When to use a Dictionary versus a Struct in Julia?

I have been doing my best to exorcise some bad habits from the python world, like the common use of Dictionaries. As I understand Julia, Structs and namedtuples seem to perform a lot better because of the julia type system. I think these data structures also seem a bit more Julian, since there is less ambiguity about the data types on variables.

However, I was looking at the DrWatson project on Julia Dynamics, and noticed that they use Dictionaries to store parameter values and such. So I was trying to figure out some rules of thumb for when to use Dictionaries versus when to use Structs. This question partly boils down to when does using a Dictionary not impair other optimizations in the code–and how would you know if those optimizations were impaired?

Any suggestions on when to use Dictionaries in the “right” way–meaning no impairment in the performance of the rest of your code?

Oh yes, and I don’t mean to disparage DrWatson, which seems like a great package. It just made me think about using Dictionaries, but otherwise the developers of that package know a lot more about Julia programming than I do.

3 Likes

I believe the recommendation is to use Dictionaries when you don’t know the set of keys ahead of time. Basically when writing the code if you know what the keys are going to be then use a structure or a NamedTuple. If the key names are going to be based on some input then then a dictionary would be the way to go.

7 Likes

There is also a potential trade-off between compile time and runtime performance. If you have many sets of different parameters and store them in a named tuple, all methods will be specialized on each different named tuple (i.e. they will be re-compiled). Whereas for a Dict, this will not be the case. However, once compiled named tuples are likely faster. Note also that there are different kinds of dicts which have different kind of performance characteristics, e.g. LittleDict OrderedCollections.jl/little_dict.jl at master · JuliaCollections/OrderedCollections.jl · GitHub

4 Likes

@jakobnissen also posted these tips on Slack. I asked him if he was okay with me reposting these comments, and he said he was fine with it.

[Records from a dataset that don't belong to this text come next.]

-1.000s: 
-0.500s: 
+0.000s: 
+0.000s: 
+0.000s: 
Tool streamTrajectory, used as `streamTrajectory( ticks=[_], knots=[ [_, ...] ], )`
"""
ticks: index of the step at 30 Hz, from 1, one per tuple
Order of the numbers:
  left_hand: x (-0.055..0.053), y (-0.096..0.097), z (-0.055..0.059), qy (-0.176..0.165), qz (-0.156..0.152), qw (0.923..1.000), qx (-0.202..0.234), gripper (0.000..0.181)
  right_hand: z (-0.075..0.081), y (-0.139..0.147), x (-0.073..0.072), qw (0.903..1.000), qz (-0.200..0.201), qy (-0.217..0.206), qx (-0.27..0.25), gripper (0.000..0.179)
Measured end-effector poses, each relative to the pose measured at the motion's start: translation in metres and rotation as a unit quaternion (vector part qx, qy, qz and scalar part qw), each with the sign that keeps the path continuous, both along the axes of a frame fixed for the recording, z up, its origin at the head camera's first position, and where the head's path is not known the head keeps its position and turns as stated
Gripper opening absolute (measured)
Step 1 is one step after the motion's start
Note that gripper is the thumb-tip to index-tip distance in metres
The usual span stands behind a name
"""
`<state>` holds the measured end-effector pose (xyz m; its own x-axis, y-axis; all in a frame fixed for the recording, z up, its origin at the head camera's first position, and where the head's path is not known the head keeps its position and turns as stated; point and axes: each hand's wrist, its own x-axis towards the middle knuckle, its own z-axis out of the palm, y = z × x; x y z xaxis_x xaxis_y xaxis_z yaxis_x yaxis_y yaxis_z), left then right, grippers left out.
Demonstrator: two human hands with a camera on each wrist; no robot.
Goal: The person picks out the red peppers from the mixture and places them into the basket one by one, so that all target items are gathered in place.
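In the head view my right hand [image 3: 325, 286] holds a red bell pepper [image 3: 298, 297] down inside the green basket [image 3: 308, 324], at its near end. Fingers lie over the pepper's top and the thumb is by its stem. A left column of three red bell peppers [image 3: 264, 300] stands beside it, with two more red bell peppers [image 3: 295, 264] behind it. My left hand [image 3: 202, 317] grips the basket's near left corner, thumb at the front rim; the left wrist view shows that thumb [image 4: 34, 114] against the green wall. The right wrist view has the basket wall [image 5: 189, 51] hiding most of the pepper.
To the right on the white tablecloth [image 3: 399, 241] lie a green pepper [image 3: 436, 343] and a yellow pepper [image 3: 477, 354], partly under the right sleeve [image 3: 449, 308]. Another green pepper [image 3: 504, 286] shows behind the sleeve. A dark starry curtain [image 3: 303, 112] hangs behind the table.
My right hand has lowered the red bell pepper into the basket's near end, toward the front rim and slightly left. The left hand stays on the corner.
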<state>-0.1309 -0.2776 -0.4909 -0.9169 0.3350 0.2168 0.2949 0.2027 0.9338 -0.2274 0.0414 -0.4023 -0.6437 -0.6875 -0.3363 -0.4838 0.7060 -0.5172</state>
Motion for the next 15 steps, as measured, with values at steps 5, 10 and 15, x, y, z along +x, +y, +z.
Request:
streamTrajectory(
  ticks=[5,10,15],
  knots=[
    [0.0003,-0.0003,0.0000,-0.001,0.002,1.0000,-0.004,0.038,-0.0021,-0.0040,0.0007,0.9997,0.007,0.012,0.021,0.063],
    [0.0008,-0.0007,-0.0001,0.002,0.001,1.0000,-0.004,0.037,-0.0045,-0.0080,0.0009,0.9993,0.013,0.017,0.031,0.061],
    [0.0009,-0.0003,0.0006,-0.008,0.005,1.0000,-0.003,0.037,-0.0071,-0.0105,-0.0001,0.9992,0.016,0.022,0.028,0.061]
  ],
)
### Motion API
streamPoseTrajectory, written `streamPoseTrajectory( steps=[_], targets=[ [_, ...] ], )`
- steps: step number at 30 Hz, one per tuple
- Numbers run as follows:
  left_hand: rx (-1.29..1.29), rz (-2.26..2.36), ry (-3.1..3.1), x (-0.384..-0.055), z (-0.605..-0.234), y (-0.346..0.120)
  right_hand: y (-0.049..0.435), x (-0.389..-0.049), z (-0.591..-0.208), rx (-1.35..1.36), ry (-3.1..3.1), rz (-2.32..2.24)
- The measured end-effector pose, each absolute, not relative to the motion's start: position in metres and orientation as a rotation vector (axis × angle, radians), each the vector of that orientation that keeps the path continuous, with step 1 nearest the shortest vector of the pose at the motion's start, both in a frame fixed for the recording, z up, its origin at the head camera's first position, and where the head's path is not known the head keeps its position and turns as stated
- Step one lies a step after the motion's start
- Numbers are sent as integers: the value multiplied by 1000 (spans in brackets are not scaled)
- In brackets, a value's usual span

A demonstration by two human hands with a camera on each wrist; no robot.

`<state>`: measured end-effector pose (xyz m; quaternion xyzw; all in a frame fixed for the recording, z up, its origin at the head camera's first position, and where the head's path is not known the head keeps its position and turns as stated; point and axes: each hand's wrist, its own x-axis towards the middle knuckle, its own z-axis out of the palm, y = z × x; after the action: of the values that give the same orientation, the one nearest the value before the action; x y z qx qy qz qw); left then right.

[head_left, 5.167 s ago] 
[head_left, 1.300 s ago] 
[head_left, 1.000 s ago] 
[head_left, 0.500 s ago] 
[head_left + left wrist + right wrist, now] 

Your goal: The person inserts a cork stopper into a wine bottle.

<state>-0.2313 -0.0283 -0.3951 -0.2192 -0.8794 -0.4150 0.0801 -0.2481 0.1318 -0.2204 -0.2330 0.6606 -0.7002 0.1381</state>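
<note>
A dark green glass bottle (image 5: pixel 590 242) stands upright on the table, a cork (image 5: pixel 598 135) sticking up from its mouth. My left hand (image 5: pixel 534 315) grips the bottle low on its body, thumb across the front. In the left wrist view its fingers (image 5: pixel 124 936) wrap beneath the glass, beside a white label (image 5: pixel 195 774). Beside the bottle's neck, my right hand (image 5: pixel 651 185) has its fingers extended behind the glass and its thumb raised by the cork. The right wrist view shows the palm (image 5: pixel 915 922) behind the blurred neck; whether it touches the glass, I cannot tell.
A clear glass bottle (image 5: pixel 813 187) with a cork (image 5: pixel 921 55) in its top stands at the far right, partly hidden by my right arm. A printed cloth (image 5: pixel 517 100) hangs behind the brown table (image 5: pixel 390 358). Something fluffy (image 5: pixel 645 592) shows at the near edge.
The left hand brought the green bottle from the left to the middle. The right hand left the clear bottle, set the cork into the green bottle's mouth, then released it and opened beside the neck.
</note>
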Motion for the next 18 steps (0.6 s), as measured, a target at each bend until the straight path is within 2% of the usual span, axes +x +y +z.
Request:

There are a few issues at hand here.

  • First, Dicts are slow. “Slow” here may be 1 microsecond for read/write operations. For many user-facing applications this doesn’t matter, but you probably shouldn’t have any internals relying on Dicts, because they then become impossible to optimize (looking at you, Python!)
  • Second, they’re memory inefficient. Same story as the previous point
  • Crucially, they are mutable. That makes it hard for both the programmer and the compiler to figure out exactly what kind of data they contain at a given point. With a named tuple, you know for sure which fields it contains at all times. I think this is the most important aspect: Dicts are hard to reason about
2 Likes